O Estado pagão nacional-socialista e totalitário não pode reconhecer nenhuma esfera religiosa própria, independente, nem em público, nem no campo da piedade individual e da liberdade pessoal de consciência. Por isso, também neste terreno marcha para diante com uma lógica sem contemplações.

As manifestações de uma vida religiosa católica florescente são objeto especial do ódio do nacional socialismo. Coisas que são tão caras ao povo católico, como as procissões, as peregrinações, os exercícios espirituais, as devoções em honra do Redentor, da Santíssima Virgem e dos Santos, são ridicularizadas sistematicamente e cobertas de mofa e de escárnio.

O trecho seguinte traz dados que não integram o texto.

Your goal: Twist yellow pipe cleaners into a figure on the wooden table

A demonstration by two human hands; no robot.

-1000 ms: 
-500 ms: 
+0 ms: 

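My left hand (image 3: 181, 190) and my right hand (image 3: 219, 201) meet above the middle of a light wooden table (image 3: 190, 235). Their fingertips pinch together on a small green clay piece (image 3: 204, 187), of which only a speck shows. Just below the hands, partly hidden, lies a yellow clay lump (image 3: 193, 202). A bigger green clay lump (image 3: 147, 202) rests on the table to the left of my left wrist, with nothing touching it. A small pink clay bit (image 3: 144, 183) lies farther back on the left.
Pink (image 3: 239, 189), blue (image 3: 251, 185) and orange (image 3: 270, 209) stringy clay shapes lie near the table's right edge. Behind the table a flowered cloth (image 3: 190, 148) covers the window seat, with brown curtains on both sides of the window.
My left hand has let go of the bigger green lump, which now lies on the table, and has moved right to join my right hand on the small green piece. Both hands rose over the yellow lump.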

Assim, por exemplo, “Die H. J.” (A Juventude Hitlerista) em seu número de 13 de junho de 1936, página 10, procura denegrir o recurso piedoso dos exercícios espirituais. Da mais grosseira forma, o “S.A. Mann” de 18 de dezembro de 1937, página 3, ataca a peregrinação a Altoetting, que é apresentada como uma empresa para o enriquecimento da Igreja. As procissões e outros atos religiosos são ridicularizados pelo “Schwarze Korps” de 13 de julho de 1939, página 15. Contra o uso da santa Cruz como adorno feminino se insurge o “S.A. Mann” de 28 de agosto de 1938.

Em seu número de 30 de abril de 1936, página 2, o “Schwarze Korps” mofa de modo mais cínico da devoção ao Sagrado Coração de Jesus.

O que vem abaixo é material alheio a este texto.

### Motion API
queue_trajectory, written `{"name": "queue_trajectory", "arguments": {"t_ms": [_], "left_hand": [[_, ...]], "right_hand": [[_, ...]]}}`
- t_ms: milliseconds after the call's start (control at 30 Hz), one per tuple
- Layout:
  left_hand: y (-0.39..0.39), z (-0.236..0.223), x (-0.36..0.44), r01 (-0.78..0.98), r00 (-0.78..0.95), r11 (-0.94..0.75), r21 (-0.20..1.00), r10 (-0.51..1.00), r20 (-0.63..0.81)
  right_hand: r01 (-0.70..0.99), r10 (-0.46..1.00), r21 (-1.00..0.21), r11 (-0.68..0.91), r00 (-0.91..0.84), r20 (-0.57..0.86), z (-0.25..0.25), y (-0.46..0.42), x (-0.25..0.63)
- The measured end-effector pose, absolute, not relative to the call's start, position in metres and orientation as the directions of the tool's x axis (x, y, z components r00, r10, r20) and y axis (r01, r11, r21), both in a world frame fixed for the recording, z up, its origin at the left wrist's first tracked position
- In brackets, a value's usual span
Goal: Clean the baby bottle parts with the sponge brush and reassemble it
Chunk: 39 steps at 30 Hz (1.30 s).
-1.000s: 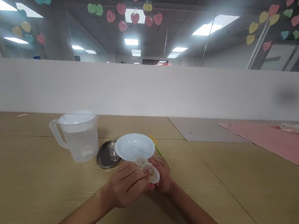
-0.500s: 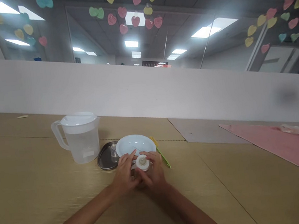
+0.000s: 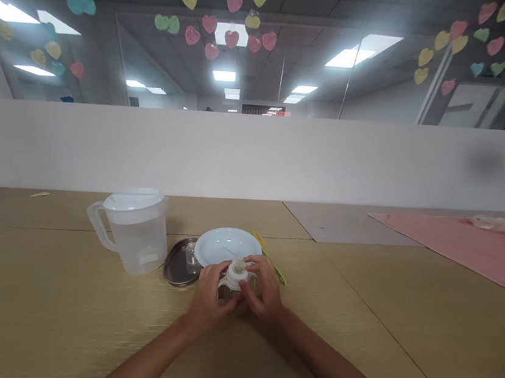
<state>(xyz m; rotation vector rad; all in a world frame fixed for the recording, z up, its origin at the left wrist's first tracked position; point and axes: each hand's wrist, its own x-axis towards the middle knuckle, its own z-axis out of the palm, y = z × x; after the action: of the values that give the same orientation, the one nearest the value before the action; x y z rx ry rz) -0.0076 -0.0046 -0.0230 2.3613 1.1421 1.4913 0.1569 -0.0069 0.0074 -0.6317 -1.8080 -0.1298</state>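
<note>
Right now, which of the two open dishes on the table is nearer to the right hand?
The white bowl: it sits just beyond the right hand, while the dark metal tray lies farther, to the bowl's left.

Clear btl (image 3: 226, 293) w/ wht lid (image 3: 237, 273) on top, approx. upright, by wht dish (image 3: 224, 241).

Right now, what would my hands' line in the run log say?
left hand: on white-topped container | right hand: on it too | beyond: white bowl | left of bowl: metal tray, lidded pitcher
</note>
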Motion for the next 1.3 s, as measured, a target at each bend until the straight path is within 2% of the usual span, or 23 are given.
{"name": "queue_trajectory", "arguments": {"t_ms": [133,267,433,533,667,867,1000,1067,1167,1300], "left_hand": [[-0.004,-0.022,-0.009,0.521,0.266,-0.711,0.472,0.661,0.702],[-0.004,-0.025,-0.01,0.517,0.217,-0.688,0.508,0.68,0.7],[-0.004,-0.021,-0.012,0.493,0.271,-0.702,0.513,0.685,0.676],[-0.004,-0.015,-0.012,0.482,0.295,-0.708,0.517,0.686,0.665],[-0.005,-0.013,-0.01,0.494,0.293,-0.701,0.515,0.692,0.66],[-0.004,-0.023,-0.012,0.457,0.22,-0.695,0.556,0.694,0.686],[-0.003,-0.023,-0.014,0.442,0.269,-0.728,0.525,0.666,0.696],[-0.003,-0.02,-0.014,0.452,0.292,-0.726,0.519,0.67,0.683],[-0.003,-0.016,-0.012,0.474,0.288,-0.705,0.527,0.69,0.664],[-0.004,-0.017,-0.011,0.496,0.278,-0.701,0.512,0.687,0.671]], "right_hand": [[0.485,0.226,-0.097,0.869,-0.216,0.95,0.008,-0.011,0.157],[0.505,0.124,0.03,0.863,-0.269,0.955,0.009,-0.014,0.157],[0.41,0.025,0.138,0.902,-0.369,0.929,0.012,-0.021,0.152],[0.408,0.046,0.115,0.906,-0.364,0.93,0.013,-0.023,0.149],[0.454,0.14,-0.032,0.89,-0.206,0.968,0.015,-0.019,0.151],[0.428,0.086,0.091,0.899,-0.379,0.922,0.013,-0.022,0.151],[0.384,0.015,0.175,0.907,-0.444,0.896,0.014,-0.026,0.147],[0.396,0.009,0.164,0.903,-0.401,0.916,0.015,-0.025,0.147],[0.441,0.064,0.083,0.894,-0.308,0.949,0.018,-0.021,0.15],[0.43,0.058,0.115,0.896,-0.368,0.928,0.019,-0.019,0.151]]}}
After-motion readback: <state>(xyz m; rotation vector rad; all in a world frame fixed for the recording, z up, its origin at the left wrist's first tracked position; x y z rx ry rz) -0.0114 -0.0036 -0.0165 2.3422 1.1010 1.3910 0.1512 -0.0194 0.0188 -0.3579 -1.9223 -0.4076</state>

Escarnece-se da devoção ao Santo Anjo da Guarda. Assim escreve o “Schwarze Korps” de 18 de maio de l939, página 16: “O que frequenta assiduamente a Igreja e o confessionário, junta as mãos para oração e não se esquece de dar esmolas, pode contar com um Anjo da Guarda que o coloca na sociedade celeste - exclusiva – de proteção; não necessita de nenhuma defesa antiaérea”.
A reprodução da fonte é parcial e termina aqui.